Life is such a frustrating mix of ups and downs, starts and stops, mixed signals, and confusing messages.
And trying to determine if starting a creative business is doable is just like life.
I started off on this creative journey with no real plan. I just wanted to see what would happen. If any doors would open, if a clear direction would present itself. Somewhere along the line, the idea of selling my work again began to appeal to me.
But every time I think I have a plan, it turns out to be a dead end.
My jewelry line went nowhere, and now my mixed media art seems to be following suit. I can’t seem to find my audience. This is new territory for me!
When I had my store, I had an instant audience. My customers could see and touch everything, and most often, whatever I put out, sold. Now, having to rely on photographs, I have no idea if my lack of sales means my stuff just isn’t what people are looking for, or, the method of reaching people, isn’t reaching the people who would appreciate my work. Or, it’s possible it just isn’t any good! Hahahaha! I just wish I knew.

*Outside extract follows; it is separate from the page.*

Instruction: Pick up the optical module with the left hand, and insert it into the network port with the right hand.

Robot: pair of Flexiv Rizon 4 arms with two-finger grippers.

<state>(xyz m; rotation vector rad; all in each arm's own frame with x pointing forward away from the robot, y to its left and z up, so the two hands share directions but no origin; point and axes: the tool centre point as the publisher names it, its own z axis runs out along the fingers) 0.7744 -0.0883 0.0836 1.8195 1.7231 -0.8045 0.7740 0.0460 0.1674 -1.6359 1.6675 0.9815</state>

Now I fully admit, I have not gone beating the bushes for customers. I haven’t done any shows, I haven’t approached any stores about carrying my work. I was hoping that with internet sales, I would not have to do that. It’s just not my strong suit.
Creative journeys are seldom without their challenges and that is what I’m facing now. I am feeling discouraged, but, it IS part of the journey, so if I’m going to “keep it real” I need to share that with you, as well as all the cool stuff.
I have no answers yet. I love mixed media. I love making art. And I REALLY would like to sell it (as opposed to having it stacking up around here!) But I have yet to figure out if I have it in me to put in the work it looks like it will take to make it happen. I sorta thought this was like “If you build it, they will come.” Doesn’t look like it’s true in my case!
I may end up deciding that being creative for my family may be the direction I need to go. Maybe there is a way to use my mixed media interest in my scrapbooking. I don’t know! (picture me whining…)
Any way, I’ll keep you posted as my crazy life unfolds. I promised it would be a wild ride!